**Exercise brief:** Copy every line below exactly.

**Data excerpt:**
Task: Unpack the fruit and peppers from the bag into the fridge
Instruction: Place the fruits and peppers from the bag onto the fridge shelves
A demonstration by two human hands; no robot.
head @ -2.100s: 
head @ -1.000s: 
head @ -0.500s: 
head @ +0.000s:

**Your response:**
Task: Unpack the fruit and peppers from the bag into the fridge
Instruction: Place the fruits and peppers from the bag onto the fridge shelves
A demonstration by two human hands; no robot.
head @ -2.100s: 
head @ -1.000s: 
head @ -0.500s: 
head @ +0.000s:

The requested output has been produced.